Cameroun-Nigéria : Africa Diligence relativise les tensions sur Bakassi

Une note du groupe Geos, spécialisé dans la prévention et le management des risques, a récemment indiqué que «l’environnement politico-sécuritaire se serait détérioré ces dernières semaines dans la péninsule de Bakassi […] à la suite d’une multiplication d’intimidations et d’actes criminels à l’initiative de la communauté nigériane, ravivant les tensions avec les Camerounais.» Les analystes d’Africa Diligence confirment les faits, mais relativisent leur ampleur et leur impact sur la stabilité de la sous-région.

D’après Geos, la minorité nigériane reproche au gouvernement camerounais de ne pas avoir respecté les termes de l’accord de Green Tree, qui préconisait la garantie de certains de ses acquis, et dénonce des actes de harcèlement à son encontre (intimidations, impôts excessifs).

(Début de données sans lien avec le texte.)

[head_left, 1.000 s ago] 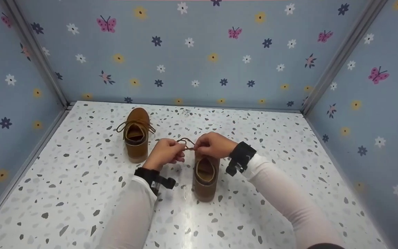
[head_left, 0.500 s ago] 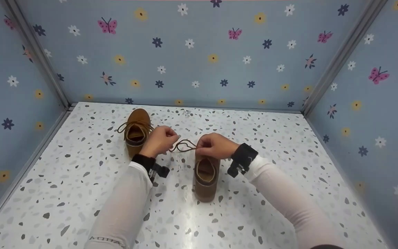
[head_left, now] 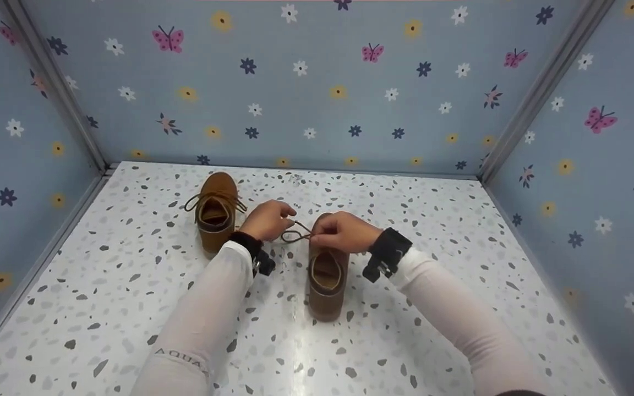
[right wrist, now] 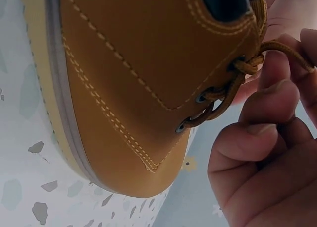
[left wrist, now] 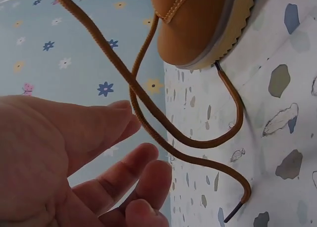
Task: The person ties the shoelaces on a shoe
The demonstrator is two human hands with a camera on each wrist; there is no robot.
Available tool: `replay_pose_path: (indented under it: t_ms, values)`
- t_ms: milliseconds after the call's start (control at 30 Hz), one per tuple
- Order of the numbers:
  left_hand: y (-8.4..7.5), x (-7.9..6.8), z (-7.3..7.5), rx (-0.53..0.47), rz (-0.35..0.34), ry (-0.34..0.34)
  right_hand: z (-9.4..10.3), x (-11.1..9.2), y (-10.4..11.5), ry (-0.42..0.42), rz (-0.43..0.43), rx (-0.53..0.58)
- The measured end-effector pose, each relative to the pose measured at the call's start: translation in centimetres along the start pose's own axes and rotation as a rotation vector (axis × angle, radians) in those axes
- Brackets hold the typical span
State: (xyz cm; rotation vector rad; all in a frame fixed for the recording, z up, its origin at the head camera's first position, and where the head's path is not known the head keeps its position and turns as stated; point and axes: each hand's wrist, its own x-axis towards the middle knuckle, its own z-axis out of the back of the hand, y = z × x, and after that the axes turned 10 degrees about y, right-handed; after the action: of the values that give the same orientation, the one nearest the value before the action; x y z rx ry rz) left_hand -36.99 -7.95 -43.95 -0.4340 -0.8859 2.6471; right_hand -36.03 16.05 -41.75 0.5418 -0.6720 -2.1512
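A brown lace-up shoe (head_left: pixel 327 300) stands on the floor, toe pointing away. My right hand (head_left: pixel 344 232) is over its front, thumb and fingers pinching the shoelace (right wrist: pixel 285 47) beside the eyelets. To the left of that shoe is my left hand (head_left: pixel 267 220), its forefinger and thumb apart in the head view. In the left wrist view its fingertips (left wrist: pixel 130 125) lie right at the brown lace (left wrist: pixel 168 125), where two strands cross. One strand curves down in a wide bend, and a dark-tipped end (left wrist: pixel 233 213) hangs free below the hand.
A matching brown shoe (head_left: pixel 218 190), its lace in a bow, stands left of my left hand. The white speckled floor (head_left: pixel 416 341) is enclosed by blue flower-patterned panels (head_left: pixel 317 110) at the back and both sides.
My left hand first drew away to the left from the lace loop, then came back right toward it with its forefinger extended. The right hand has stayed pinching the lace above the shoe.
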Motion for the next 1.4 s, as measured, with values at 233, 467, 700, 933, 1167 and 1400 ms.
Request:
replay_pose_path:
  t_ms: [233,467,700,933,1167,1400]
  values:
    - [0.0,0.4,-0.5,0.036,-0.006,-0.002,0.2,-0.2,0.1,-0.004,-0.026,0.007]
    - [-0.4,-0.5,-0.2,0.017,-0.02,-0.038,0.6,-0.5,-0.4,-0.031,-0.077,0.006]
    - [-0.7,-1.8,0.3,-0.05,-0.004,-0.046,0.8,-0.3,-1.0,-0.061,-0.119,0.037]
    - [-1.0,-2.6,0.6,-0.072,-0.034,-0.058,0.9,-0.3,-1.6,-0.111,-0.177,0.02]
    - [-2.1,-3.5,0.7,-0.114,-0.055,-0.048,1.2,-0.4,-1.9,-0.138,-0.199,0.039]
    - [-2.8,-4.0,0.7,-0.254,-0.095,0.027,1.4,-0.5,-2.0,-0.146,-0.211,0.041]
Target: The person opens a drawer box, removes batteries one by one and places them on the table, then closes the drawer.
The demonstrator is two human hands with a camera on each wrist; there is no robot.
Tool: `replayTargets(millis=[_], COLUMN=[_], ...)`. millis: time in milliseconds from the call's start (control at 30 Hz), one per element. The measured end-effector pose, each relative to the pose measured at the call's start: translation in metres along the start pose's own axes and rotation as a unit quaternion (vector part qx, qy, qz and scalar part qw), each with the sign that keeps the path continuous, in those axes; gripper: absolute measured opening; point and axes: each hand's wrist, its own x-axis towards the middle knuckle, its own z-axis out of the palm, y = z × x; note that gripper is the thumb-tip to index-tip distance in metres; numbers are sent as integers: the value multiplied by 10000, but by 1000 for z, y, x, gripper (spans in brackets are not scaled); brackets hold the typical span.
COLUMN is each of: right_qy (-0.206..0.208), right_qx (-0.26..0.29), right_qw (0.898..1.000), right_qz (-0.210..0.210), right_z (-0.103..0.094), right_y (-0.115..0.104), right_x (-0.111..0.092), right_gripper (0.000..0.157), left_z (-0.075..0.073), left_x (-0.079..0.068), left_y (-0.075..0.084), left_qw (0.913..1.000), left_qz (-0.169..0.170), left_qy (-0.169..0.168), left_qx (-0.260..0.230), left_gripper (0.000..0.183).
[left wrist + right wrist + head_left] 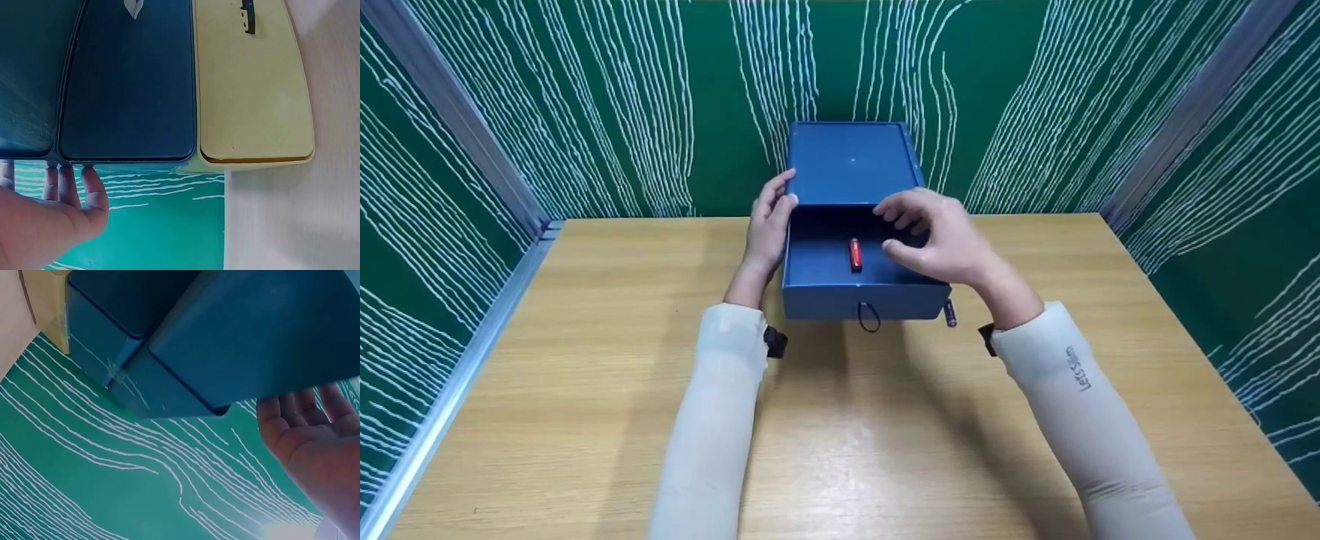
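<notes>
A blue drawer (866, 301) with a dark loop pull stands pulled out at the top of a small drawer cabinet (851, 161). Inside it lies a red battery (855, 255). My left hand (769, 225) rests against the cabinet's left side, and in the left wrist view its fingertips (94, 188) touch the side edge. Over the right part of the drawer hovers my right hand (937, 232), thumb and fingers apart, with nothing visible between them. In the right wrist view its fingers (308, 408) overlap the drawer's edge.
A dark purple battery (950, 313) shows on the right, beside the drawer's front corner. Below the pulled-out drawer are a dark blue drawer (126, 84) and a yellow drawer (253, 101), both closed. Behind the cabinet rises a green wall (720, 112) with white lines.
</notes>
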Motion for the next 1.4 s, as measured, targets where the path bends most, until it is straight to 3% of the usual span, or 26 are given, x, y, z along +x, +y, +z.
replayTargets(millis=[400, 833, 1167, 1400], right_qy=[-626, -1164, -1316, -1430], right_qx=[-397, -1251, -1517, -2036], right_qw=[9971, 9842, 9782, 9672], right_qz=[164, 466, 529, 516], right_z=[19, 23, 28, 31], right_y=[8, 10, 10, 13], right_x=[7, 17, 23, 27], right_gripper=[39, 49, 49, 53], left_z=[0, 3, 1, 1], left_x=[-2, 0, 0, 1], left_y=[-4, -1, -2, -2], left_qw=[10000, 10000, 9999, 9999], left_qz=[60, 13, -32, 68], left_qy=[20, -14, 41, 55], left_qx=[-75, -76, -145, -106], left_gripper=[42, 42, 42, 42])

Par ailleurs, des localités historiquement nigérianes auraient été rebaptisées par le gouvernement camerounais, allant ainsi à l’encontre de l’accord de Green Tree, par lequel le Cameroun s’était engagé à respecter et à conserver les spécificités ethniques nigérianes dans la péninsule. En outre, le choix laissé par la Cour Internationale de Justice (CIJ) jusqu’en 2013 aux ressortissants nigérians vivant à Bakassi de garder leur nationalité ou de prendre celle du Cameroun suscite des tensions à l’approche de l’échéance fixée par la CIJ.

La signature des accords de Green Tree, le 12 juin 2006, se fondant sur le jugement de la CIJ concernant l’appartenance de la péninsule au Nigéria ou au Cameroun (10 octobre 2002), avait conclu plusieurs décennies de conflit entre les deux pays et contraint le Nigéria à rétrocéder la presqu’île au Cameroun. Le retrait de l’administration nigériane ne s’est achevé qu’en 2008, sous supervision internationale, en raison de nombreux actes de provocation émanant de la communauté nigériane, violemment opposée à la décision de la CIJ. Depuis, la situation sécuritaire de la zone est quelque peu précaire. Certains mouvements rebelles comme les Bakassi Freedom Fighters (BFF) ou le Front pour l’Autodétermination de Bakassi (FAB) remettent en cause la souveraineté du Cameroun sur la presqu’île et soutiennent régulièrement l’intérêt du Nigéria envers certains points pétrolifères stratégiques de la zone.

Mais, contrairement aux affirmations des analystes de Geos, le renforcement militaire de la zone par les autorités camerounaises n’est pas une décision prise dans l’urgence. Elle relève d’une opération de redéploiement progressif des forces décidée au lendemain de l’attaque essuyée par l’armée camerounaise le 27 septembre 2008 à Limbé. Le gouvernement avait notamment averti qu’il créerait un dispositif de surveillance des côtes et de la mer territoriale par satellite, avec l’appui des Etats-Unis et de la France. L’acquisition de ce matériel, capable de détecter un bateau de pirates à longue distance, répondait à un appel international visant à renforcer la surveillance maritime devant la recrudescence des actes de pirateries sur les côtes africaines.

En somme, les enquêteurs d’Africa Diligence présents sur le terrain confirment l’existence de poches de tensions à Bakassi et comprennent l’inquiétude de Geos. Mais le traitement de ce dossier par les autorités camerounaises et nigérianes devrait rassurer les investisseurs internationaux désireux de s’implanter dans la sous-région.